-- PROBLEM TO SOLVE --
Copy the entries below word for word, minus the pictures.

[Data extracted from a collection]
------------------------------------------------------------------------
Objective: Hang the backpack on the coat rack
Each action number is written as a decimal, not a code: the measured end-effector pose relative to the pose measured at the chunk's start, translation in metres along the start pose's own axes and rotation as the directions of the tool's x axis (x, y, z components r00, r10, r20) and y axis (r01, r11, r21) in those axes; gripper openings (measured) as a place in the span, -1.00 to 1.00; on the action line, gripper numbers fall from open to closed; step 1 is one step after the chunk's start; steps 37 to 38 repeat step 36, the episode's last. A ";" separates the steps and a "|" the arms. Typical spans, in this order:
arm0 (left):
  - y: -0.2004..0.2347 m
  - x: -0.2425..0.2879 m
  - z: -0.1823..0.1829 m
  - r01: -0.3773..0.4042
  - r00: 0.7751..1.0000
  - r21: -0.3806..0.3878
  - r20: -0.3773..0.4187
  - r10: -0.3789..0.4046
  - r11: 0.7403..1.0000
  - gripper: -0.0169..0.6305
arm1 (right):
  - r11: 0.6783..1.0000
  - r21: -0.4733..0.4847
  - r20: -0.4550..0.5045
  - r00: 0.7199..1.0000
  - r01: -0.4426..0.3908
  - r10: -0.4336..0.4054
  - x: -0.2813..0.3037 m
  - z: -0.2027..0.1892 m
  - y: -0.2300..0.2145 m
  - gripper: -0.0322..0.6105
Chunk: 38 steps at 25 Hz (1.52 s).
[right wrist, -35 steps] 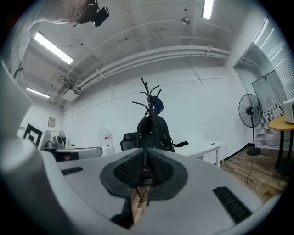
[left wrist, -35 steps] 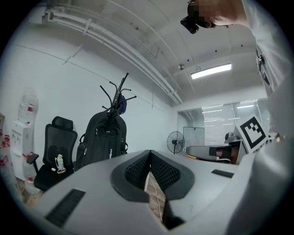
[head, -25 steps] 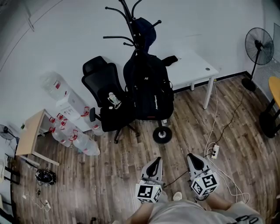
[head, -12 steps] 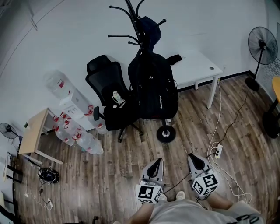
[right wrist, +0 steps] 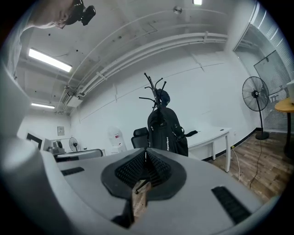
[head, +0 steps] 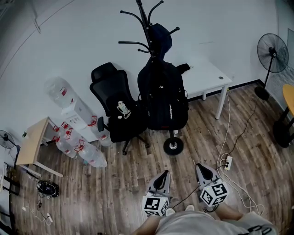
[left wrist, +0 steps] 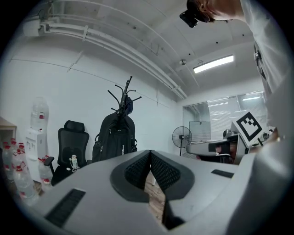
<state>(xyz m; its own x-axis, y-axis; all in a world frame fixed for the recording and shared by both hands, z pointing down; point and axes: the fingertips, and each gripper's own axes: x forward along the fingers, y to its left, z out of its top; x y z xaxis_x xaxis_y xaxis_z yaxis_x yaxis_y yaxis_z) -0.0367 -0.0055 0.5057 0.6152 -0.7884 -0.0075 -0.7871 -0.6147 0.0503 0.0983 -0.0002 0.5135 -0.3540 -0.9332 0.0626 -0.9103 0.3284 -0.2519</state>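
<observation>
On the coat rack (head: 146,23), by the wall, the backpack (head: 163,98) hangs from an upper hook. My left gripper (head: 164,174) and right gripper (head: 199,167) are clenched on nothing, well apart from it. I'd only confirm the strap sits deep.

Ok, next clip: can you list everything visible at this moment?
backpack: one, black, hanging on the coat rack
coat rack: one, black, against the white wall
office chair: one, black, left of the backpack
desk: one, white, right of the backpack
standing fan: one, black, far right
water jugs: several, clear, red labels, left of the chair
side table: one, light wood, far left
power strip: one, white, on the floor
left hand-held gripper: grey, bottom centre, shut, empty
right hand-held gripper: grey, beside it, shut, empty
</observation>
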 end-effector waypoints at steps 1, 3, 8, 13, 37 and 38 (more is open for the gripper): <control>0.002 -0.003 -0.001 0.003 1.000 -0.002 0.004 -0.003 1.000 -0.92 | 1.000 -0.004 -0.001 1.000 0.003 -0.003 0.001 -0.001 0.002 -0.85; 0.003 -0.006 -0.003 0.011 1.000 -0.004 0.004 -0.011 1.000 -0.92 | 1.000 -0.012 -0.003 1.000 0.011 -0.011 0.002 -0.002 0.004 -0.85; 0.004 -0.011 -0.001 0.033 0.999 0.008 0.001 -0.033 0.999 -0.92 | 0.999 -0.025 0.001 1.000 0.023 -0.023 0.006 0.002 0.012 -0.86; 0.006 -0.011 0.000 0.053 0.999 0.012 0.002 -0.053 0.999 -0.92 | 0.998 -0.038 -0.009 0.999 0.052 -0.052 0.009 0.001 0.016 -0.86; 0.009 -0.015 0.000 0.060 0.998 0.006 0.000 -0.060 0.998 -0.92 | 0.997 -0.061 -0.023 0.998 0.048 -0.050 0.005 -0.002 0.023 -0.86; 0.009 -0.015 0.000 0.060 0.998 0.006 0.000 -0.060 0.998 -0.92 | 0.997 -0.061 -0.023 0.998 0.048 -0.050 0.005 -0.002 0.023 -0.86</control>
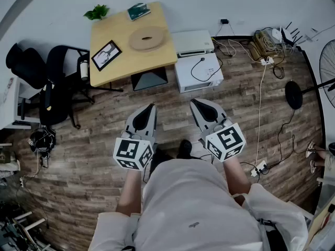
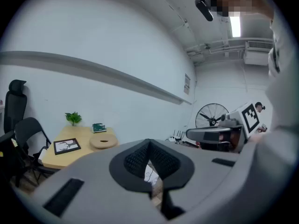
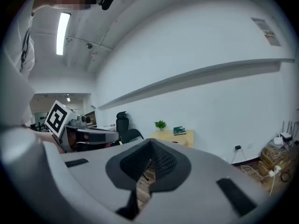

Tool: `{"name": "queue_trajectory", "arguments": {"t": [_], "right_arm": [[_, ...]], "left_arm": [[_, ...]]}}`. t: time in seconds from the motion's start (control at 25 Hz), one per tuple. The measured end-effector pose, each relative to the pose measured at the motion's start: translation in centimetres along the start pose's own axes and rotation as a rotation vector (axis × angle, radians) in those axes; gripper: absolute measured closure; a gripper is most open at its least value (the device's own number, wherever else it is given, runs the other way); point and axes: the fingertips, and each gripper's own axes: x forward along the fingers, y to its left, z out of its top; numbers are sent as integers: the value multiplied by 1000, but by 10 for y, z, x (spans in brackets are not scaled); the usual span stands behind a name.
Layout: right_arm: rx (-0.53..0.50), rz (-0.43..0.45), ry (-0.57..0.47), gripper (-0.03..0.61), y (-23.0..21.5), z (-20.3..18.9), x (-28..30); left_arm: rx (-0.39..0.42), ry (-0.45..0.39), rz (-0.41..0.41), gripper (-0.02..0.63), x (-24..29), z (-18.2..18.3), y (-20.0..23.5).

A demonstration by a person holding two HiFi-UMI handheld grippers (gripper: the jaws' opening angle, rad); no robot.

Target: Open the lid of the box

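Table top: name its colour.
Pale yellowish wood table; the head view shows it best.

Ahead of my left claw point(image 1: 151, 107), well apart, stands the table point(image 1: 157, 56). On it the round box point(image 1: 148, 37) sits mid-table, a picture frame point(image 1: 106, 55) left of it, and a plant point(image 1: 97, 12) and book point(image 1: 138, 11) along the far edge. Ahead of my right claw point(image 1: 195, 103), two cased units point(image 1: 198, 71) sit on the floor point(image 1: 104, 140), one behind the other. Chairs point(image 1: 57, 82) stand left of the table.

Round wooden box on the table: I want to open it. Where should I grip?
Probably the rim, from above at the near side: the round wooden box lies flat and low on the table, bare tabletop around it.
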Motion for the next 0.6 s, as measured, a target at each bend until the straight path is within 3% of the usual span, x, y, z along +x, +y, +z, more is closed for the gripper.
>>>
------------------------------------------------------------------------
-- RESULT --
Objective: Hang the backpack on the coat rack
Each action number is written as a decimal, not a code: the measured end-effector pose relative to the pose measured at the chunk's start, translation in metres along the start pose's own axes and rotation as the directions of the tool's x axis (x, y, z components r00, r10, r20) and y axis (r01, r11, r21) in those axes; gripper openings (measured) as a place in the span, -1.00 to 1.00; on the action line, gripper numbers fall from open to closed; step 1 is one step after the chunk's start; steps 37 to 38 repeat step 36, the episode's last. A ";" separates the steps and a "|" the arms. Typical spans, in this order:
arm0 (left):
  - y: -0.2004..0.2347 m
  - x: -0.2425..0.2879 m
  - z: -0.1823..0.1829 m
  - r01: -0.3773..0.4042
  - r00: 0.7751..1.0000
  - r21: -0.3806..0.3878
  - r20: -0.3773..0.4187
  - r10: -0.3789..0.4046
  - r11: 0.7403..1.0000
  - gripper: -0.0169..0.6305
arm1 (right):
  - r11: 0.6783..1.0000
  - r21: -0.4733..0.4847
  - r20: -0.4550..0.5045
  - r00: 0.7199..1.0000
  - r01: -0.4426..0.3908
  - r10: -0.4336..0.4054
  - x: -0.2813..0.3037 m
  - z: -0.2027..0.1892 m
  - y: -0.2300..0.2145 m
  - gripper: -0.0322..0.6105
Chunk: 38 steps at 25 Hz (1.52 s).
[right wrist, -35 steps] 
[left wrist, -35 steps] 
[head, -25 steps] 
[head, -12 steps] 
[right wrist, +0 steps] 
[head, +0 steps] 
[left wrist, +0 steps] 
<state>(xyz m; its own x-axis, y-axis; all in a world frame fixed for the recording and shared by both hands, z pointing down; point and axes: the fingertips, and each gripper's own axes: x forward along the fingers, y to its left, z out of its top; x y z xaxis_x xaxis_y xaxis_z yaxis_x yaxis_y yaxis_z) -0.0367 -0.0055 0.5057 0.6152 -0.7884 -0.0075 -0.7871 -0.6147 0.0503 0.0983 -0.0002 0.5135 -0.3540 -0.9332 0.0626 -0.9103 0.3284 -0.2519</state>
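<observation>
On the coat rack (head: 146,23), by the wall, the backpack (head: 163,98) hangs from an upper hook. My left gripper (head: 164,174) and right gripper (head: 199,167) are clenched on nothing, well apart from it. I'd only confirm the strap sits deep.

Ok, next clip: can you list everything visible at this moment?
backpack: one, black, hanging on the coat rack
coat rack: one, black, against the white wall
office chair: one, black, left of the backpack
desk: one, white, right of the backpack
standing fan: one, black, far right
water jugs: several, clear, red labels, left of the chair
side table: one, light wood, far left
power strip: one, white, on the floor
left hand-held gripper: grey, bottom centre, shut, empty
right hand-held gripper: grey, beside it, shut, empty
</observation>
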 end-effector waypoints at steps 1, 3, 8, 13, 37 and 38 (more is open for the gripper): <control>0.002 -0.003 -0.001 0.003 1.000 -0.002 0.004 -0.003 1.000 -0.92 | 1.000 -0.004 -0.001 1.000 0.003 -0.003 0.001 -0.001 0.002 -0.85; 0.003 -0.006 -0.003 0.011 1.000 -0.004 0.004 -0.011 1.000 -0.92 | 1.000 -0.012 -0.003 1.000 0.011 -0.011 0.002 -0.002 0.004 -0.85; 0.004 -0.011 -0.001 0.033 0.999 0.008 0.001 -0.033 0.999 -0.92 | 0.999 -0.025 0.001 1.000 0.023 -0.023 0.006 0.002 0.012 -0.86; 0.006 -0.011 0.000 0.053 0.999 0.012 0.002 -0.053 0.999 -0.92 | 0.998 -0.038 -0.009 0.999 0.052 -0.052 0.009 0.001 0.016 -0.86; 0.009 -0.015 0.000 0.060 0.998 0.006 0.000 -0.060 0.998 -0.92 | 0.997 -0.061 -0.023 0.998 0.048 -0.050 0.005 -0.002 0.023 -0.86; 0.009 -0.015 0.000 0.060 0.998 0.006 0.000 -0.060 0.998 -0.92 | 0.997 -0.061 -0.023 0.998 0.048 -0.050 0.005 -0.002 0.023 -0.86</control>

Tool: `{"name": "queue_trajectory", "arguments": {"t": [_], "right_arm": [[_, ...]], "left_arm": [[_, ...]]}}`. t: time in seconds from the motion's start (control at 25 Hz), one per tuple. The measured end-effector pose, each relative to the pose measured at the motion's start: translation in centimetres along the start pose's own axes and rotation as a rotation vector (axis × angle, radians) in those axes; gripper: absolute measured closure; a gripper is most open at its least value (the device's own number, wherever else it is given, runs the other way); point and axes: the fingertips, and each gripper's own axes: x forward along the fingers, y to its left, z out of its top; numbers are sent as integers: the value multiplied by 1000, but by 10 for y, z, x (spans in brackets are not scaled); the usual span stands behind a name.
Layout: right_arm: rx (-0.53..0.50), rz (-0.43..0.45), ry (-0.57..0.47), gripper (-0.03..0.61), y (-23.0..21.5), z (-20.3..18.9), x (-28..30); left_arm: rx (-0.39..0.42), ry (-0.45..0.39), rz (-0.41..0.41), gripper (-0.02..0.63), x (-24..29), z (-18.2..18.3), y (-20.0..23.5).

A demonstration by a person holding two HiFi-UMI handheld grippers (gripper: the jaws' opening angle, rad); no robot.

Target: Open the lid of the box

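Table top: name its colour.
Pale yellowish wood table; the head view shows it best.

Ahead of my left claw point(image 1: 151, 107), well apart, stands the table point(image 1: 157, 56). On it the round box point(image 1: 148, 37) sits mid-table, a picture frame point(image 1: 106, 55) left of it, and a plant point(image 1: 97, 12) and book point(image 1: 138, 11) along the far edge. Ahead of my right claw point(image 1: 195, 103), two cased units point(image 1: 198, 71) sit on the floor point(image 1: 104, 140), one behind the other. Chairs point(image 1: 57, 82) stand left of the table.

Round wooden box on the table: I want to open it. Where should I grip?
Probably the rim, from above at the near side: the round wooden box lies flat and low on the table, bare tabletop around it.
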Motion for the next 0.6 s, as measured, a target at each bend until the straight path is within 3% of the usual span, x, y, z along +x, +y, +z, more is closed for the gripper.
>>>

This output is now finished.